La formazione: abbiamo il nostro corso per chocolate taster che abbiamo deciso che diventerà un corso su tre livelli. Uno di due giornate per raccontare il mondo del cacao e del cioccolato dove insegniamo naturalmente ad utilizzare le schede di degustazione che ciascun allievo potrà spedire (abbiamo uno staff che le riceve le schede compilate per i vari cioccolati) e ricevere indietro corrette.
Il corso di I livello costa pochissimo (180 euro) +50 euro per la tessera della Compagnia del Cioccolato, che dà quasi 50 euro di cioccolati di qualità per le degustazioni personali.
Con questo primo corso di ottiene un Attestato di partecipazione.
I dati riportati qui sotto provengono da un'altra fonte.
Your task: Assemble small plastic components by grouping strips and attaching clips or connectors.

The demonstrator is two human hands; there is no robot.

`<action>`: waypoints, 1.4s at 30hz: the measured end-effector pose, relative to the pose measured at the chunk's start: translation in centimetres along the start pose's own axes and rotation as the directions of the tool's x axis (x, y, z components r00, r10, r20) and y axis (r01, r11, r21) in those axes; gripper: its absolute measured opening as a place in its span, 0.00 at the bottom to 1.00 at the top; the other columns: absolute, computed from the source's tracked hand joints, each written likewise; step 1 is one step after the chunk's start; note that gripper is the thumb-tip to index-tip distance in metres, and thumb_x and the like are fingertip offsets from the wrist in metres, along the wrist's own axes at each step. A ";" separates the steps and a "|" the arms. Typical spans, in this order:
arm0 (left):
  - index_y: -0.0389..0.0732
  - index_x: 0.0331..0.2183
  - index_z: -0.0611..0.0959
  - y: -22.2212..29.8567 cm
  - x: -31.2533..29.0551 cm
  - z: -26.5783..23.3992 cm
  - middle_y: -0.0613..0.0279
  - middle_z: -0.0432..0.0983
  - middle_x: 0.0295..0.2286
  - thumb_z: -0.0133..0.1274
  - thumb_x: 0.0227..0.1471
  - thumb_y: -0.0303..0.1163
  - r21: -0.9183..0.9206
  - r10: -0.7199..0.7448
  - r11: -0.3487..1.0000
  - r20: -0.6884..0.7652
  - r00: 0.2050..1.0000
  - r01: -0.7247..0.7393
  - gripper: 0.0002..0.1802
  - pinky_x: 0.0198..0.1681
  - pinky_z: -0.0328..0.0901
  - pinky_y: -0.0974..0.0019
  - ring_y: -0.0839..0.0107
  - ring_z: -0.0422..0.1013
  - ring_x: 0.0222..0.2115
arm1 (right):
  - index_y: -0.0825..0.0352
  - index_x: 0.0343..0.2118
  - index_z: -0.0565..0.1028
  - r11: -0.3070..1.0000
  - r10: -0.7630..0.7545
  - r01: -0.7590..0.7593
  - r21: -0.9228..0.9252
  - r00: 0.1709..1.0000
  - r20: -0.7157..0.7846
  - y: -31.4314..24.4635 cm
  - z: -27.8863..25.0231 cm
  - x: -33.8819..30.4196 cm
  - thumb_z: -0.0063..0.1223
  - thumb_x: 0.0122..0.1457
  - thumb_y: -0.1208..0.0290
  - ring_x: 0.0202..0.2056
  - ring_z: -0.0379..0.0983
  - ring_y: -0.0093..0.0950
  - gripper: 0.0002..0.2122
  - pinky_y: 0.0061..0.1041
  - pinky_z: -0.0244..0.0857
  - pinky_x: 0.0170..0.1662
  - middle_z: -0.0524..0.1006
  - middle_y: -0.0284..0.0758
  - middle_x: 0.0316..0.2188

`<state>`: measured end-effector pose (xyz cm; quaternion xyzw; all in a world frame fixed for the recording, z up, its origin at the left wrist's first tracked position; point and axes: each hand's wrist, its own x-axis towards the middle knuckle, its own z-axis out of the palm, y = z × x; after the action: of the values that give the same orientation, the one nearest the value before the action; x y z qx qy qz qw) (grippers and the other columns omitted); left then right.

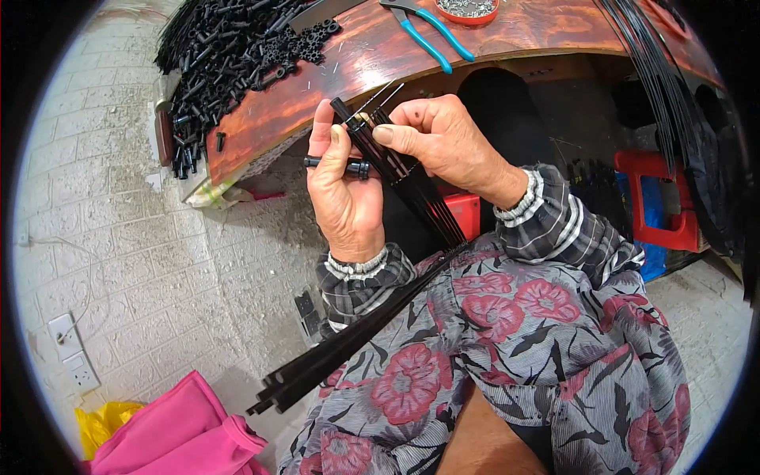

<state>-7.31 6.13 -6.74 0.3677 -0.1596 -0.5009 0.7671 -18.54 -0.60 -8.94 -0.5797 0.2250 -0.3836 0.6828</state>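
Above my lap I hold a black umbrella frame slantwise, its thin ribs bunched along a dark shaft. My left hand grips the upper end of the frame, thumb up. A short black plastic tube lies across that palm, caught by the fingers. From the right, my right hand pinches thumb and forefinger together at the ribs beside the black top piece. Two thin metal rib ends stick up past it. Whatever small part sits between those fingertips is hidden. The frame's other, dark bundled end rests across my lap, pointing lower left.
A reddish wooden table curves ahead, bearing a heap of black plastic parts, blue-handled pliers and a red dish of small metal pieces. Black wires hang over its right side. A red stool stands right; pink cloth lies lower left.
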 end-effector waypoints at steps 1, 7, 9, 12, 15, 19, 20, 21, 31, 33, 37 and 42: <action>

Poi un corso più approfondito (tra i 180-200 euro) che prevede una visita da un cioccolatiere per studiare le
macchine, le attività, le tipologie di lavorazione. All’interno anche tutti gli aspetti degli abbinamenti del cioccolato con le varie bevande. Chi vorrà potrà sostenere un esame per ottenere il diploma di Chocolate Taster.
Poi faremo un ulteriore passaggio, organizzando una decina di giorni nelle piantagioni di cacao soprattutto in Venezuela con le città più significative. Visiteremo questi luoghi guidati da degli agronomi nei centri di raccolta in cui avviene la fermentazione, l’essicazione, direttamente alle origini. Tutto questo al costo circa di 2500 euro a persona più i voli internazionali che riusciamo a trovare solitamente a circa 1000 euro.”
Ci parla della Guida che avete formulato per l’analisi specifica dei cioccolati in Italia?
“Abbiamo creato una piccola Guida anni fa, ma in realtà ora la nostra Guida è il risultato del Premio Tavoletta d’oro dove raccontiamo i migliori cioccolati (decretato un vincitore più 7-8 finalisti, su 130 cioccolati oscar italiani). Apriremo a breve sul nostro sito www.cioccolato.it delle pagine specifiche che racconteranno nel dettaglio vincitori e finalisti Gli artigiani o industriali di alta qualità (come Amedei, Colzani, Domori, Gardini, Maglio, Sabadì, Slitti, Gobino, Venchi, Majani ed altri ancora ) ci sono: il termine
artigiano è complesso.
Se guardiamo ad esempio un grande produttore come Venchi che lavora con negozi in tutto il mondo, dal punto di vista qualitativo comunque ha almeno la metà dei suoi prodotti realizzati con modalità artigianali.
Per fare un esemplificazione la società Cacao Mar che abbiamo attivato in Venezuela fornisce a proprio a Venchi quasi 80 tonnellate di cacao all’anno selezionato appositamente per creare prodotti di altissima qualità. Non nascondiamoci quindi dietro la definizione di artigiani: tanto esistono molti piccoli produttori che lavorano con semilavorati.
E dall’altra invece ci sono professionisti come Guido Gobino che resta un grande artigiano, con 60 anni di attività alle spalle e i macchinari più industriali. Questo non significa che abbia smesso di fare prodotti di altissima qualità. E lo stesso si può dire di Slitti, Maglio, Majani, Gardini, Amedei. Tutti molto presenti tra i vincitori delle nostre Tavolette d’Oro.”